Designed landscape - tree-ring, Rathmoyle, Co. Roscommon
Co. Roscommon |
Designed Landscapes
On a south-facing slope in Rathmoyle, County Roscommon, there is a near-perfect circle in the landscape that most people would walk past without a second thought.
Roughly 44 metres across from east to west, it is outlined by a hedge and a shallow ditch, the ground inside now covered in grass and rushes, with a scattering of tree stumps the only real clue that something deliberate once stood here.

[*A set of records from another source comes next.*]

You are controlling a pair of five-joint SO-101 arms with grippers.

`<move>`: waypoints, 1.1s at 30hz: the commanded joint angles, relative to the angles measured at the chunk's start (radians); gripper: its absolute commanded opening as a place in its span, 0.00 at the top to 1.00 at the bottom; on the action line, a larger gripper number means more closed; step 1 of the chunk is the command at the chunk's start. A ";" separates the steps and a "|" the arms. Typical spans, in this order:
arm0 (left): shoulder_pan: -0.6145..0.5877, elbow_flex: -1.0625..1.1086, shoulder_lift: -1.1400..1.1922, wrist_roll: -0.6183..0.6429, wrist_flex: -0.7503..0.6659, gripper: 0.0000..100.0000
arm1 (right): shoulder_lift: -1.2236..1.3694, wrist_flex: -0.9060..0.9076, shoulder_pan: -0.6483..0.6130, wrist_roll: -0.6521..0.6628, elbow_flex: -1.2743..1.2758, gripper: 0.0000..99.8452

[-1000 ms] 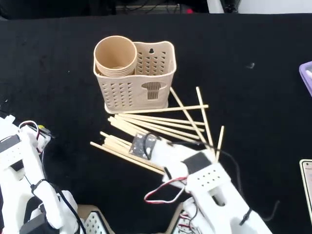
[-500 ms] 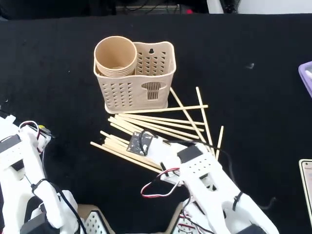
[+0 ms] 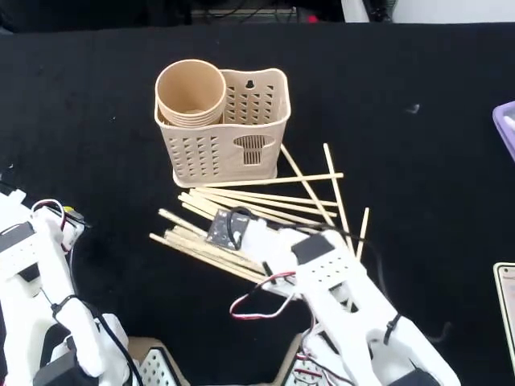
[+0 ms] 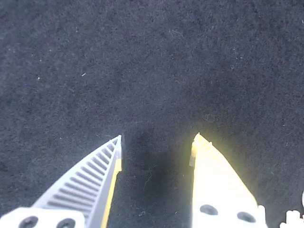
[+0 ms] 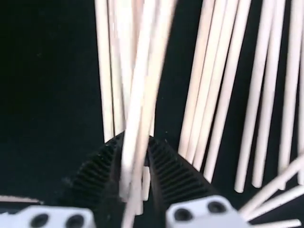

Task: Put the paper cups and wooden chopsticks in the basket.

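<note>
One basket [image 3: 257, 153], one nested stack of paper cups [image 3: 191, 87] showing about four rims, their exact number unclear, more than a dozen wooden chopsticks [image 3: 273, 180], some hidden under an arm, and two white arms [image 3: 346, 305]

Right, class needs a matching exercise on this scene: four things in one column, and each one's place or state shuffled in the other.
1. stack of tan paper cups
2. beige perforated plastic basket
3. right hand
4. left hand

A. open over bare black cloth
B. shut on thin wooden chopsticks
C. inside the basket
D. upright, beside the loose chopsticks

Pairs: 1-C, 2-D, 3-B, 4-A
</note>
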 commanded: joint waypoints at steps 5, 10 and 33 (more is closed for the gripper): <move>0.002 -0.041 -0.025 0.005 -0.012 0.77 | 0.001 0.094 -0.021 0.008 -0.143 0.99; 0.002 -0.041 -0.025 0.005 -0.012 0.77 | 0.002 -0.002 -0.123 0.008 -0.068 0.99; 0.002 -0.042 -0.025 -0.040 -0.012 0.77 | 0.010 -0.064 -0.322 -0.155 -0.156 0.79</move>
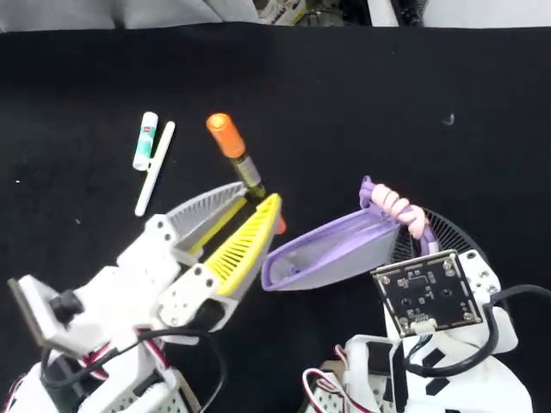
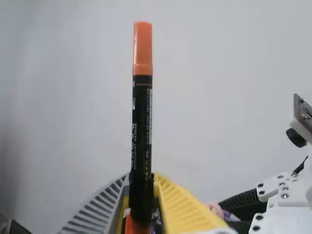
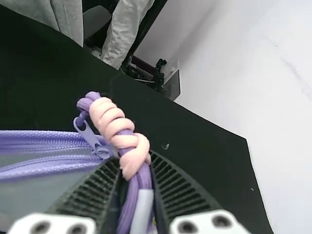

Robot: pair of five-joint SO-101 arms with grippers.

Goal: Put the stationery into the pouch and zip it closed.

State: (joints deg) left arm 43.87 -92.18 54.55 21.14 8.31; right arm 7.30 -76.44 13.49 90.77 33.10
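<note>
Marker (image 1: 234,148): orange cap, dark barrel, raised off the black table (image 1: 387,103). It is pinched near its lower end, so most of its length sticks out past the fingers.
Left gripper (image 1: 258,196): closed down to the barrel's width, with a grey finger on one side and a yellow one on the other.
Pouch (image 1: 336,245): purple fabric, mouth gaping, just beside the yellow finger.
Right gripper (image 3: 135,168): clamped on the pouch's end, at the braided pink and purple cord (image 3: 117,126) beside the zip slider (image 3: 85,127).
Waiting on table: small white tube (image 1: 145,140) and thin white pen (image 1: 155,168), side by side and well apart from the pouch.
Handling: the marker looks light, rigid and smooth, so it could swivel in a low grip. The pouch looks limp and likely to sag. The cord end seems the firmest hold.
</note>
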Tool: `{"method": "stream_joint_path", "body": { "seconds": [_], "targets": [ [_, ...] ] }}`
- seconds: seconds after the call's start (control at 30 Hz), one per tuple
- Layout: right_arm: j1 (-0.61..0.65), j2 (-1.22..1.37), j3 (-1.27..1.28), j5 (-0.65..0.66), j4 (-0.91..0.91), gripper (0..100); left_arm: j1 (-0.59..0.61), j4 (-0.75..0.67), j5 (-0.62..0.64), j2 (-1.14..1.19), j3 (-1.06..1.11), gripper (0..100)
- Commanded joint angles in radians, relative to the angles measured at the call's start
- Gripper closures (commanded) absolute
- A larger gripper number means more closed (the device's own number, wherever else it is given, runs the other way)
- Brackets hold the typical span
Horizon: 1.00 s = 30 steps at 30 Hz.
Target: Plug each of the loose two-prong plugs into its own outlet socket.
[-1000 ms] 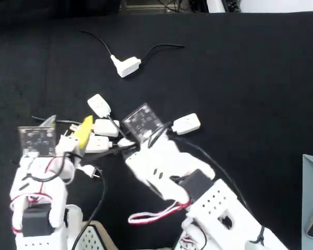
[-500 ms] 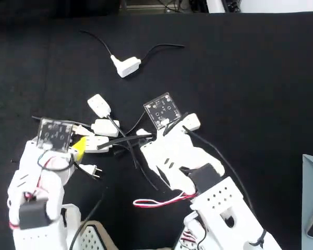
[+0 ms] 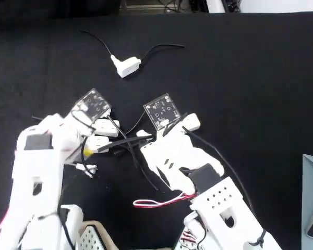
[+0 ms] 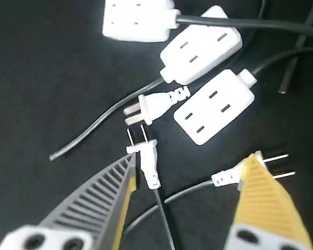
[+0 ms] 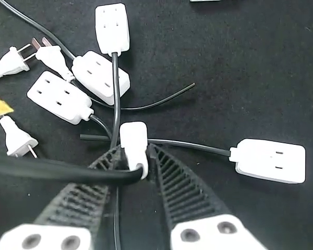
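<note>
Gripping a white plug [image 5: 133, 136], my right hand [image 5: 134, 152] sits near the lone socket [image 5: 270, 160] — I'd square its prongs to the slots before pushing. My left hand [image 4: 192, 159] hangs open, farther off.

R gripper [image 5: 134, 152] pinches white plug [image 5: 133, 136], seemingly; socket [image 5: 270, 161] apart.

The left arm [image 3: 39, 161] rises from the near left edge of the worktop and leans forward and inward, its wrist bent down. The left end effector [image 4: 192, 160] is spread wide, with a grey finger [image 4: 101, 200] on one side and a yellow finger [image 4: 263, 198] on the other. The right arm [image 3: 182, 156] stretches from the near right toward the middle. The right end effector [image 5: 134, 151] has its two dark ribbed fingers [image 5: 182, 187] drawn in against a white plug [image 5: 134, 139].
</note>
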<state>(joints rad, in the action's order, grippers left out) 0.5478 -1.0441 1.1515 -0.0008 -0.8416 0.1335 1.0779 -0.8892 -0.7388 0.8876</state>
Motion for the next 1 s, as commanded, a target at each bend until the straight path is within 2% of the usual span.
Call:
{"method": "stream_joint_path", "body": {
  "seconds": [0.0, 0.17, 0.33, 0.47, 0.57, 0.8, 0.97],
  "targets": [
    [-0.011, -0.013, -0.005, -0.002, -0.002, 98.7, -0.013, -0.009, -0.100, 0.221, -0.165, 69],
    [-0.011, -0.013, -0.005, -0.002, -0.002, 98.7, -0.021, -0.018, -0.161, 0.404, -0.254, 69],
    [-0.008, -0.013, 0.004, -0.002, -0.002, 98.7, -0.051, -0.091, -0.160, 0.525, -0.292, 69],
    [-0.008, -0.013, 0.004, -0.002, -0.002, 98.7, -0.064, -0.161, -0.157, 0.588, -0.283, 69],
    [-0.008, -0.013, 0.004, -0.002, -0.002, 98.7, -0.070, -0.196, -0.107, 0.624, -0.285, 69],
    [-0.009, -0.016, 0.005, -0.002, -0.003, 98.7, -0.074, -0.198, -0.080, 0.643, -0.229, 70],
    [-0.009, -0.019, -0.004, -0.002, -0.038, 98.7, -0.117, -0.192, -0.041, 0.634, -0.196, 88]
  ]
}}
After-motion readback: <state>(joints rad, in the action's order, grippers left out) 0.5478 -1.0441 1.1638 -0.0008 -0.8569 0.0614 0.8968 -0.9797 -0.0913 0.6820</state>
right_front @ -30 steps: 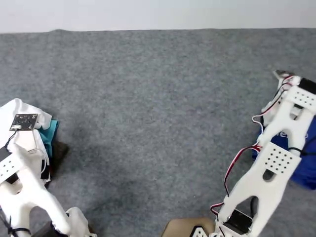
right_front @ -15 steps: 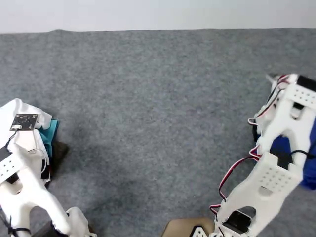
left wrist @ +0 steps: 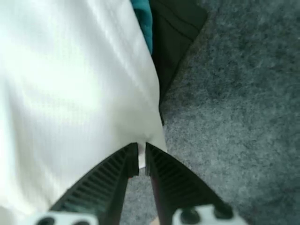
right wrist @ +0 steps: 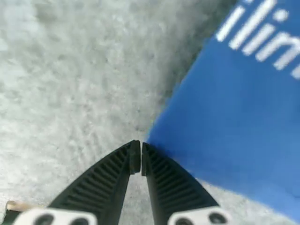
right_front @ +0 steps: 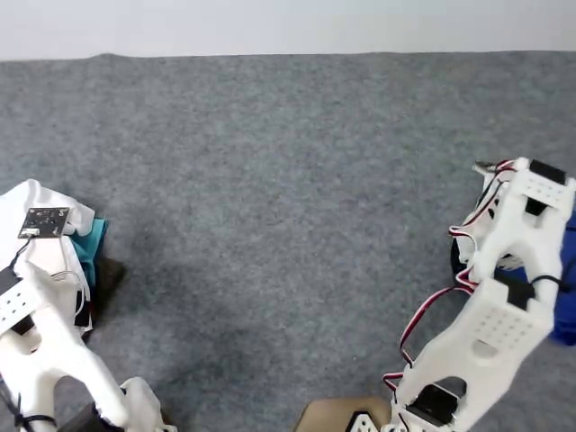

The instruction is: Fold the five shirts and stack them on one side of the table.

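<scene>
A blue shirt (right wrist: 234,117) with white lettering lies on the grey felt table (right_front: 288,180), at the table's far right edge in the high view. One corner of it narrows to a point exactly at the tips of the right gripper (right wrist: 140,154). That gripper's two black jaws are pressed together with almost no gap, and they appear to pinch that corner. The rest of the blue cloth spreads away to one side of the jaws, with bare felt on the other side. From above, the white right arm (right_front: 504,306) covers most of the shirt, and blue shows along the arm's outer side.

At the opposite, left edge of the table is a pile of shirts. A white shirt (left wrist: 70,93) is on top. A teal shirt (left wrist: 143,18) and a dark shirt (left wrist: 173,37) stick out from under it on the side facing the middle of the table. The left gripper (left wrist: 141,154) is at the edge of the white shirt. Its jaws are nearly closed, and a sliver of white fabric is caught between the tips. The left arm (right_front: 40,333) stands over the near side of this pile.
</scene>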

The feature belongs to a tradition of designed landscapes, the deliberate shaping of grounds around country houses and estates for aesthetic or ornamental effect, common in Ireland from the eighteenth century onward. Tree-rings of this kind were typically planted as shelterbelts, eye-catchers, or simply as a way of imposing geometry on a hillside. What makes this one quietly interesting is how completely it has faded. By 1929, when the Ordnance Survey recorded it on their six-inch map, the circular wooded area was still distinct enough to be marked; today the trees are gone, leaving only their stumps and the faint earthwork of the enclosing ditch, no more than ten to twenty centimetres deep in places, to suggest the original planting. The map record is the last moment at which this feature appears as something whole and functioning, which makes it something of a ghost, visible in the landscape only if you already know what you are looking for.